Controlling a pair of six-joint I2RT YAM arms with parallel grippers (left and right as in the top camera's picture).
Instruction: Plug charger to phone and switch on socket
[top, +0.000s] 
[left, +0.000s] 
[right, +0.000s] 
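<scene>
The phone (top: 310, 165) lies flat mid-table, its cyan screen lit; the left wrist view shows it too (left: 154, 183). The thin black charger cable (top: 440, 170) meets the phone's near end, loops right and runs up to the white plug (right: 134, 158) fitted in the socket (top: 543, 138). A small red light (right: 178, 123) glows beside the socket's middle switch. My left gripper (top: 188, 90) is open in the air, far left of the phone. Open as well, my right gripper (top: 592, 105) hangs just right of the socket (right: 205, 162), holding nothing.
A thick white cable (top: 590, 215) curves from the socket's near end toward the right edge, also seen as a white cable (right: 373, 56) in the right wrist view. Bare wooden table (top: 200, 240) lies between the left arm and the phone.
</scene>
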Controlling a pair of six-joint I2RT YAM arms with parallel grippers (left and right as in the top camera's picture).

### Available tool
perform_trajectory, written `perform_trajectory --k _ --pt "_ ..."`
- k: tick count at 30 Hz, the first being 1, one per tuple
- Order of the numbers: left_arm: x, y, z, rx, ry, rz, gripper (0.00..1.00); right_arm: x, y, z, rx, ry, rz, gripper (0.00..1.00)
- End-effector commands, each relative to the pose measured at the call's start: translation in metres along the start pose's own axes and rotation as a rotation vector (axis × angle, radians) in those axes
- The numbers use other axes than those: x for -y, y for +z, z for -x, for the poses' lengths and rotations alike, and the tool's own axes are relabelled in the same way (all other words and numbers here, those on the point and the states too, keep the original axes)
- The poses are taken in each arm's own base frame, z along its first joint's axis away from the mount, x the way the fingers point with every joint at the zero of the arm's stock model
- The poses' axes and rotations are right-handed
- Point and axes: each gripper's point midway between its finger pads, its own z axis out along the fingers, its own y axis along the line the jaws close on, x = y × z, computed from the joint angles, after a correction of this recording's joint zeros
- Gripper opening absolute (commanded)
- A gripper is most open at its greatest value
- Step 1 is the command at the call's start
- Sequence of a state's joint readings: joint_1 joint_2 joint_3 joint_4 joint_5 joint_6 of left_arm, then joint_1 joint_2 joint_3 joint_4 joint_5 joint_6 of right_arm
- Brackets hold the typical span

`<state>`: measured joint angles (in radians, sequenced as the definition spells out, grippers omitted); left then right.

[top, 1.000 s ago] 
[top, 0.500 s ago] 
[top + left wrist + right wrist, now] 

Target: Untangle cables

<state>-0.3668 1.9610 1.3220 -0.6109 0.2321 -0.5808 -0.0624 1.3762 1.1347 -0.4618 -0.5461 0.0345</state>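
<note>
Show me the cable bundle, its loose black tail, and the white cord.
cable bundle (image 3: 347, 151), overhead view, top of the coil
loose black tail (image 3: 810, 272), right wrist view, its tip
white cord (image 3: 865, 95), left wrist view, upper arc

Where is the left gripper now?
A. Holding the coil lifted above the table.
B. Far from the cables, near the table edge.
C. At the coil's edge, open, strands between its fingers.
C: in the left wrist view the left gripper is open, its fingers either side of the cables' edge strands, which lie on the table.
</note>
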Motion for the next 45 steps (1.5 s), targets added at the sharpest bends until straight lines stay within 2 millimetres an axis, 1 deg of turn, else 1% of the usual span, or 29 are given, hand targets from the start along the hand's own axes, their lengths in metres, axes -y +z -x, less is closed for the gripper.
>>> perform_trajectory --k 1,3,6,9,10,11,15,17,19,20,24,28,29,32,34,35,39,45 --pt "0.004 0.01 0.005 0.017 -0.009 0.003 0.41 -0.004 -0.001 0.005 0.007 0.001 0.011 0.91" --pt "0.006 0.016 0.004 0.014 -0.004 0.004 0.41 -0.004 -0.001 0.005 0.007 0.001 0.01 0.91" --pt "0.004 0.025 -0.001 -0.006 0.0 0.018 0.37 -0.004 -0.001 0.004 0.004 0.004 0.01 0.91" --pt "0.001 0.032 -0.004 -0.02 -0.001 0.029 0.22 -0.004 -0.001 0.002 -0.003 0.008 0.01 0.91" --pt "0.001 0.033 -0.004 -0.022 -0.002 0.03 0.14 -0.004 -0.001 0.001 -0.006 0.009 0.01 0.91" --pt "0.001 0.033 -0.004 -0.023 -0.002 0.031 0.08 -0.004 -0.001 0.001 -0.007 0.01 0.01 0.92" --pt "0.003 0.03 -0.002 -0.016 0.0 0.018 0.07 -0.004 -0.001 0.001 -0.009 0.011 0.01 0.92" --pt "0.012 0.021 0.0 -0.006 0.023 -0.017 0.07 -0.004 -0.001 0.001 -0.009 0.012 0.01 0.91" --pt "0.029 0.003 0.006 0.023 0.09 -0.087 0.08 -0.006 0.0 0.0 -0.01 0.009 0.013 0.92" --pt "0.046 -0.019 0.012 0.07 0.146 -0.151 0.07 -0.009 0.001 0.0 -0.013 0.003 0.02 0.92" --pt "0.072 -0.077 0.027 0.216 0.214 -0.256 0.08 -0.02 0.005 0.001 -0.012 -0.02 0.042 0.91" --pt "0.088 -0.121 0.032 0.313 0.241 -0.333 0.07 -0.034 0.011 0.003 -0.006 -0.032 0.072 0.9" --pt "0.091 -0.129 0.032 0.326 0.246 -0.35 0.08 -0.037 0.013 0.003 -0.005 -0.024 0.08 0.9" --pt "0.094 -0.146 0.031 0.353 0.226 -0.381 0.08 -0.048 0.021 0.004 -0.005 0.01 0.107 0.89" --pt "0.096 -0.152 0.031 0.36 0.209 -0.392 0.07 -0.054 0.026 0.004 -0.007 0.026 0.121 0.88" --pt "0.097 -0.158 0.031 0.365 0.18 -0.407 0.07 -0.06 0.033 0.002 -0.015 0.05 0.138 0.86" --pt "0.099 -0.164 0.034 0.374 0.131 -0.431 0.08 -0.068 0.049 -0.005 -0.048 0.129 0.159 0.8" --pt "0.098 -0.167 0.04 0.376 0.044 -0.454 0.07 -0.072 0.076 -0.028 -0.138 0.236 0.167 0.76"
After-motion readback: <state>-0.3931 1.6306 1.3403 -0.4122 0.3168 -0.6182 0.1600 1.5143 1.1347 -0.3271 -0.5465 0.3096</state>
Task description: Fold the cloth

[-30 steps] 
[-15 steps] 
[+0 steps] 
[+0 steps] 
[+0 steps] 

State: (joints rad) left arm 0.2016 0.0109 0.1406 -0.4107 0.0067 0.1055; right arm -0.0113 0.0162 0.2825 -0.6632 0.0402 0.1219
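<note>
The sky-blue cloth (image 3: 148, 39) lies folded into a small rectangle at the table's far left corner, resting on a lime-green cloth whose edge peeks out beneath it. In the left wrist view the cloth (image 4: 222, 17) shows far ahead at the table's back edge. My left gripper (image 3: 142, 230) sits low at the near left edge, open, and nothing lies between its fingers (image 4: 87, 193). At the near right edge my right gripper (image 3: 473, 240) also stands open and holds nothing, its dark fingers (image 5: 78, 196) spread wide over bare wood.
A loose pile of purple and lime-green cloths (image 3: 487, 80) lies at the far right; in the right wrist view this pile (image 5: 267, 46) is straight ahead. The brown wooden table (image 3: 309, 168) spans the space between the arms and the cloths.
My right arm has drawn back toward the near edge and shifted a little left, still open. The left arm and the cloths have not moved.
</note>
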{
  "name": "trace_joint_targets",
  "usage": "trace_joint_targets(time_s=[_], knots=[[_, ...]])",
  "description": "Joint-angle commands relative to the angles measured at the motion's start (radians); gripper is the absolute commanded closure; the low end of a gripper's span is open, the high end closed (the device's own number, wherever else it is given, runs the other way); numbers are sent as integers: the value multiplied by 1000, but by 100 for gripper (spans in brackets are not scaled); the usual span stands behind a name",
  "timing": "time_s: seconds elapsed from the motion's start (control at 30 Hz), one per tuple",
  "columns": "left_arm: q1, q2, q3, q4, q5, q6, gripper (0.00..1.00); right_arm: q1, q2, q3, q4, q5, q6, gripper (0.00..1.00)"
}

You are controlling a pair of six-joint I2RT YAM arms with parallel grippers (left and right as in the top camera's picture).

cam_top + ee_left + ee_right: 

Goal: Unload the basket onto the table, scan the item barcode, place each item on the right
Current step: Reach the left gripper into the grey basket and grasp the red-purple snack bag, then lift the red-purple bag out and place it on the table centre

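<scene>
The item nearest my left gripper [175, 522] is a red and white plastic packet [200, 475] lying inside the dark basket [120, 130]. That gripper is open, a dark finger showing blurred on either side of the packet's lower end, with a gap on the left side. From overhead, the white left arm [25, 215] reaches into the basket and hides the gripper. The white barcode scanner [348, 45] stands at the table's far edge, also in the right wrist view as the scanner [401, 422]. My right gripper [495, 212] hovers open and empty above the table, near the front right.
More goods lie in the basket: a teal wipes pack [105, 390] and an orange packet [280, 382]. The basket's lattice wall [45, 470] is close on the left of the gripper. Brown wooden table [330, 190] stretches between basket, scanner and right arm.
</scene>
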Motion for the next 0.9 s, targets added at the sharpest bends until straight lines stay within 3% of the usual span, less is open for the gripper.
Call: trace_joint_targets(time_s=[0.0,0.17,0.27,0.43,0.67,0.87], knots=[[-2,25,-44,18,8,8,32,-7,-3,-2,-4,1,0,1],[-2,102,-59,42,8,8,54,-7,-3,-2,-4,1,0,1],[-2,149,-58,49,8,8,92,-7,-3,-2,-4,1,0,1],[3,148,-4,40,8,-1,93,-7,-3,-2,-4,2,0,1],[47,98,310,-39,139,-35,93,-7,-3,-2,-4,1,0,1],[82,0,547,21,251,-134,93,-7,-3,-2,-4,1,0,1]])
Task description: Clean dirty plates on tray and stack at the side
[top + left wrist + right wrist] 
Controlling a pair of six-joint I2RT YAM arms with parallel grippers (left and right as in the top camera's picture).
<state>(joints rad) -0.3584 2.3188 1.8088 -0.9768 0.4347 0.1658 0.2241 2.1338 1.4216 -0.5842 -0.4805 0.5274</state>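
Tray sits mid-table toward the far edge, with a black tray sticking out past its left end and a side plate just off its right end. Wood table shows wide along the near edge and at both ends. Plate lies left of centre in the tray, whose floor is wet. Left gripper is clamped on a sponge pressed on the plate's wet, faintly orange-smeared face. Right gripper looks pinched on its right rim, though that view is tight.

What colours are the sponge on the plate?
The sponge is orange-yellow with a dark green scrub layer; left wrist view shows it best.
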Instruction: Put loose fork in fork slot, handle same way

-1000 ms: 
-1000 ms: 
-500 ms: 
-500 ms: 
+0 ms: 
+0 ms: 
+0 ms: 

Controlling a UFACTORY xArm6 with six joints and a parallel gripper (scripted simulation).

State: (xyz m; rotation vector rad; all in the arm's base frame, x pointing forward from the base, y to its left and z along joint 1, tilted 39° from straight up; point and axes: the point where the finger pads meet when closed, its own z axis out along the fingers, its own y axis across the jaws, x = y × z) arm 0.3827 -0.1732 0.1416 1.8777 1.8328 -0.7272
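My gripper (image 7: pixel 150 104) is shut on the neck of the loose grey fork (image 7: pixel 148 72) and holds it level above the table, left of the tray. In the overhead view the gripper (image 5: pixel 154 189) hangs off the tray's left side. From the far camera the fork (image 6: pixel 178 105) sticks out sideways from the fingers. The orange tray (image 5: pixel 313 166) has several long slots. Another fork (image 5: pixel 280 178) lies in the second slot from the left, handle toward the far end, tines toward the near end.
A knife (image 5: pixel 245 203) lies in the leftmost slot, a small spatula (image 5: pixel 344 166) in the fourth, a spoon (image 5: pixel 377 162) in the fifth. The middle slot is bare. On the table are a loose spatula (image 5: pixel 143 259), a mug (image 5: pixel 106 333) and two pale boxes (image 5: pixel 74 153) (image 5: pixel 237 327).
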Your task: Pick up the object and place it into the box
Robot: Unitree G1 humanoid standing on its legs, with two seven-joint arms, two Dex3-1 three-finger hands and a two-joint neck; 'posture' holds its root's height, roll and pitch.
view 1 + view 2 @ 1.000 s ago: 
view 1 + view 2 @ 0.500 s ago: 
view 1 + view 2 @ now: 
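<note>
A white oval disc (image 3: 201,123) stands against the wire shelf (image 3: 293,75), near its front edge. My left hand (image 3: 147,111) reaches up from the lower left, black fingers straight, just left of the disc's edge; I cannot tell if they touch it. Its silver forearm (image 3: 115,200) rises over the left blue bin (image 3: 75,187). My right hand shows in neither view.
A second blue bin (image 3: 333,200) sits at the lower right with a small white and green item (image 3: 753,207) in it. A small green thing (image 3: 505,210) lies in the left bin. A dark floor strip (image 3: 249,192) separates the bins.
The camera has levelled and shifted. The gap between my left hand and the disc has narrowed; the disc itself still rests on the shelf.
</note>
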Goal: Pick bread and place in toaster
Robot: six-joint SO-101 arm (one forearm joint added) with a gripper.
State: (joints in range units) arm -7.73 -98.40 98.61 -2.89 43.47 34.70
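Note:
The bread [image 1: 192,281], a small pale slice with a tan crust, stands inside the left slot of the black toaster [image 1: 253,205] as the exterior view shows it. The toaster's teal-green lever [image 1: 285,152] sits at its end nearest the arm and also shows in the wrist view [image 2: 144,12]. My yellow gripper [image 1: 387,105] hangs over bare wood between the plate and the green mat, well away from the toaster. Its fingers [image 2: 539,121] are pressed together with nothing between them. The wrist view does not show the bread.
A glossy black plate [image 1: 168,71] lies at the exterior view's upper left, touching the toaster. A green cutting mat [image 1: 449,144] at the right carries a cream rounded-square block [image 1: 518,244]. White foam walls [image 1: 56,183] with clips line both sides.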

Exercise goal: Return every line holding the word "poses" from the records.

Result for this task:
- The numbers use other axes than those: x for -y, y for +z, z for -x, for the poses' lengths and rotations alike, and the tool's own axes are relabelled in the same way (all other words and numbers here, those on the point and the states too, keep the original axes)
- The poses are taken in each arm's own base frame, z along its first joint's axis away from the mount, x the way the fingers point with every joint at the zero of the arm's stock model
- The poses' axes and rotations are right-handed

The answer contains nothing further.